Woodworking in the Chicago Suburbs: What's Actually Around You
The hardwoods growing in DuPage, Cook, Kane, and Will counties are some of the best furniture wood in North America. Most of it ends up as mulch.
That's not a complaint, it's a fact. When a tree comes down in a backyard in Wheaton or Naperville or Glen Ellyn, the homeowner's incentive is to get it gone. The fastest call is to a tree service that grinds it up and hauls it away. The log is on the truck before anyone's asked whether there's a slab in there.
For people who do woodworking around here, that's the opportunity.
What grows here
Walnut. Black walnut grows huge in this region — 36-inch trunks aren't unusual in older neighborhoods. The heartwood is the dark chocolate stuff people pay good money for in furniture. A good urban walnut will yield slabs that would cost three figures per board foot if you bought them dimensioned.
White oak. The weight, the openness of the grain, the ray fleck when you quartersaw it. Mid-sized urban white oaks come down in this area constantly.
Maple. Hard maple and soft maple both grow well here. Soft maple gets called silver maple in yards — it's the one with the limbs that fall in every storm. Plain at first glance, occasionally hiding curl or quilt that doesn't show until the first cut opens it up.
Ash. The emerald ash borer killed millions of trees across the Chicago area in the last twenty years. A lot of those logs are still coming down. Ash is a beautiful, light-colored, ring-porous hardwood — bowling alleys and baseball bats are made from it. The blight is heartbreaking. The supply, for now, is real.
Hackberry, elm, cherry, hickory. All grow here. All worth catching before they hit the chipper.
What it means to use local
Local doesn't just mean lower transportation cost. It means the wood you build with came out of a tree that lived through the same winters your finished piece is going to live through. It's already been seasonally cycled, year after year, by the climate it'll end up in.
That's an advantage you don't get from kiln-dried Pennsylvania walnut shipped to a yard in Illinois.
The catch
Urban trees are not forest trees. Forest walnut grows tall and straight because it competes with the canopy. Yard walnut grows wide and branchy because it had room. That gives you spectacular crotch figure and burl at the branch unions, and it gives you twist, reaction wood, and stress that shows up the moment you make the first cut.

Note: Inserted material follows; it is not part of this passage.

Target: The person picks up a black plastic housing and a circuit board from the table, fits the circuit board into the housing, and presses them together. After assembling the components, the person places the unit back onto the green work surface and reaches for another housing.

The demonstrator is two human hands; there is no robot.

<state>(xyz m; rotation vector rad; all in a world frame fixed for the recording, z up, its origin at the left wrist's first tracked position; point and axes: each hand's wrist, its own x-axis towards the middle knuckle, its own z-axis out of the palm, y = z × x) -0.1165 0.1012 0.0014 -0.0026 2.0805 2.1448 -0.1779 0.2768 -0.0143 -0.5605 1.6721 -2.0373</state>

It also gives you whatever the tree grew around. Fences. Clotheslines. The hammer somebody left on the woodpile in 1962. We've found all of it. The first hint is usually the bandsaw blade.
Where to start if you want to work with local wood
Find a real source. We're one. There are others. The signal is whether they can tell you what species, where it came from, when it was felled, and what its current moisture content is. If they can't answer any of those, that's not a source, that's a guy with a stack.
Start with what's stable. Air-dried wood is great for thick rustic builds. Kiln-dried, project-ready wood at 6 to 8% MC is what you want for fine furniture in a heated indoor space.
Get a tool that doesn't fight you. A bandsaw, a planer, a jointer, a router, and a way to flatten slabs (CNC, router sled, or someone like us doing it for you). That's the kit.
Build something for your house first. The wood from your county, in your house, in your climate. That's the whole point.
What we do here
Mill, dry, flatten, supply lumber, build custom pieces from the wood we milled and dried. The whole arc, in one shop, on Carolina Drive in West Chicago. Most of what we sell came from a tree that grew within a 30-mile radius of where you'll use it.
That's the local woodworking story, when there is one. Not a heritage. A supply chain that's three steps long instead of three hundred.